The Times They Have Already Changed

Today the New York Times tears down its pay wall, meaning that you no longer have to pay for access to its most prized content, such as name columnists like Thomas Friedman and Maureen Dowd. They reckon that the subscription take-up was good but it makes more sense to be able to allow more people access to their site and sell advertising on the basis of the traffic. It seems that Rupert Murdoch is looking at doing the same thing with the Wall Street Journal and if he does then the Financial Times may not be far behind, which would mean that the idea that you can get consumers to pay for online access to highly prized sections of newspapers or magazines will finally be a dead duck.

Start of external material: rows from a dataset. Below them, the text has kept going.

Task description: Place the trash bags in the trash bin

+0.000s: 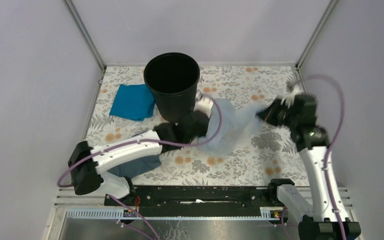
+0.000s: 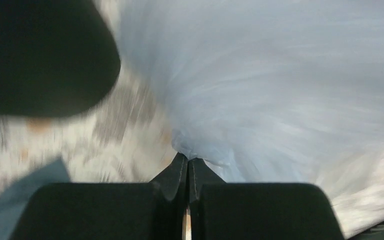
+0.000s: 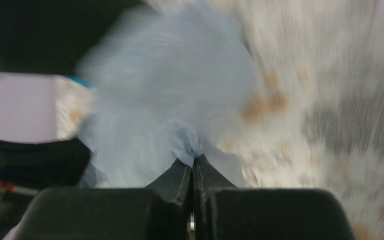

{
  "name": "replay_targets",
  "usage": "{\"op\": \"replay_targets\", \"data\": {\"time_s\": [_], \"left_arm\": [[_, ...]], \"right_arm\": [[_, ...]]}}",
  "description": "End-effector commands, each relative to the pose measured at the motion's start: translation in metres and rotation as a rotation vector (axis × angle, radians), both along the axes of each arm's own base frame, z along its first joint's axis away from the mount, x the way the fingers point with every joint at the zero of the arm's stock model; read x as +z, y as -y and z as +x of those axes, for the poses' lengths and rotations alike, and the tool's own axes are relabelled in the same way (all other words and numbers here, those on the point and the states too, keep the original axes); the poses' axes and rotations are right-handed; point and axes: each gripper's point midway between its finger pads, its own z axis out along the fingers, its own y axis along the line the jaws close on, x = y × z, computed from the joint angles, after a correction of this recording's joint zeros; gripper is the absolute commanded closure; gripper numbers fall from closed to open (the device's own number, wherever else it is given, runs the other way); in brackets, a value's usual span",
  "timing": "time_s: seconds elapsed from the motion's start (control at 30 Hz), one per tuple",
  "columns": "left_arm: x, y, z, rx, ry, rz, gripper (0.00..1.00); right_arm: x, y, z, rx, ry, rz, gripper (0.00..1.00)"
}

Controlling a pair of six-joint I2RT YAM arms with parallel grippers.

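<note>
The pale blue trash bag (image 1: 230,125) hangs stretched between my two grippers, just right of the black trash bin (image 1: 172,82). My left gripper (image 1: 200,127) is shut on the bag's left edge, close to the bin's base. In the left wrist view the closed tips (image 2: 187,159) pinch bunched plastic (image 2: 280,90), with the bin (image 2: 35,55) at upper left. My right gripper (image 1: 266,114) is shut on the bag's right edge. In the right wrist view its tips (image 3: 194,159) pinch the bag (image 3: 165,90). Both wrist views are blurred.
A bright teal folded cloth (image 1: 132,101) lies left of the bin. A dull grey-blue cloth (image 1: 132,167) lies under the left arm near the front edge. The floral table cover (image 1: 260,155) spreads to the walls behind and on both sides.
</note>
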Motion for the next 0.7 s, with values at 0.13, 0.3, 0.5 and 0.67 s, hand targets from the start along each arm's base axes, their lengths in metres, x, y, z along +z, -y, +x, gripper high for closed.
{"op": "replay_targets", "data": {"time_s": [0.13, 0.3, 0.5, 0.67], "left_arm": [[0.401, 0.055, -0.038, -0.258, 0.56, -0.767, 1.0], [0.286, 0.048, -0.005, -0.026, 0.5, -0.599, 1.0], [0.074, 0.023, 0.0, 0.124, 0.178, -0.225, 1.0], [0.144, 0.039, 0.0, 0.014, 0.27, -0.317, 1.0]], "right_arm": [[0.337, 0.006, 0.007, 0.002, 0.836, -0.067, 1.0], [0.244, 0.002, 0.011, 0.006, 0.719, -0.019, 1.0], [0.016, -0.011, 0.004, 0.033, 0.183, 0.067, 1.0], [0.079, -0.001, 0.016, 0.02, 0.327, -0.015, 1.0]]}}
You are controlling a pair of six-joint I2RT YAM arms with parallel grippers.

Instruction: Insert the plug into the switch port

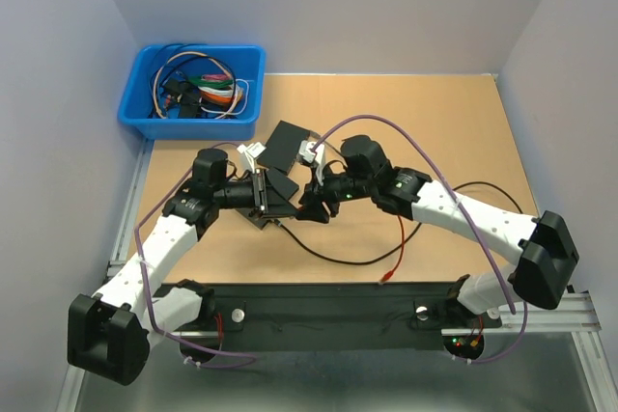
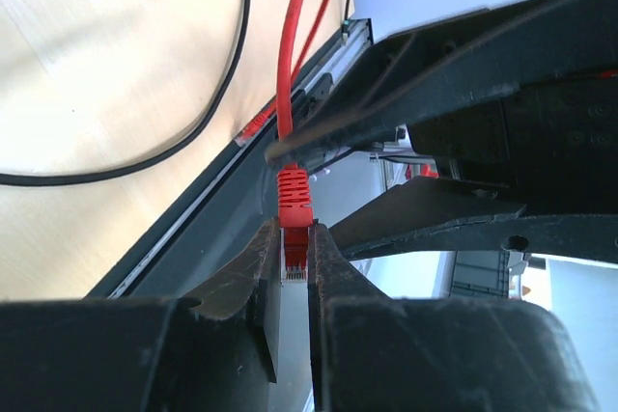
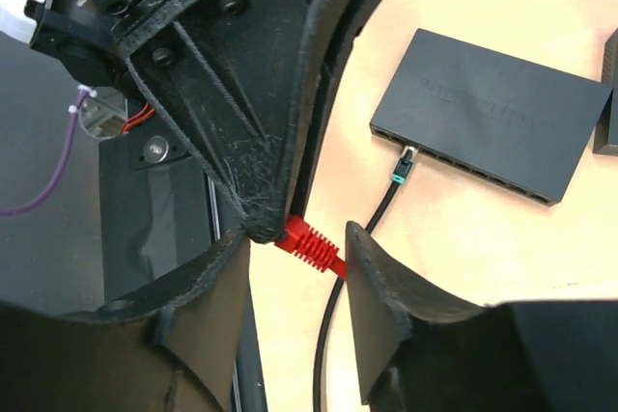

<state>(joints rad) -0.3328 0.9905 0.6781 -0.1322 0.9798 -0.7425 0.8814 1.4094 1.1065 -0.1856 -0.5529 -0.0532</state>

Elsewhere, Spiral Frog has finally launched. Remember they talked about this as the salvation of the record business a couple of years ago? The idea is that you get the music for free but in return you have to watch a load of advertising. I'm not going to let the fact that I haven't used it stop me predicting that it won't work. For why?
  1. It's only on PCs. (Want to know why nobody's talking about the BBC's IPlayer?)
  2. You can't put the music on an iPod.
  3. You can't burn it on to a CD.
  4. If you don't return to the site and watch more advertising within 30 days, your music is locked up.
  5. You can't access it outside the USA and Canada.
  6. Any innovation which meets with the approval of the major labels is doomed by definition.
  7. I'm not even going to mention the name.
Meet me back here in six months and tell me I was wrong.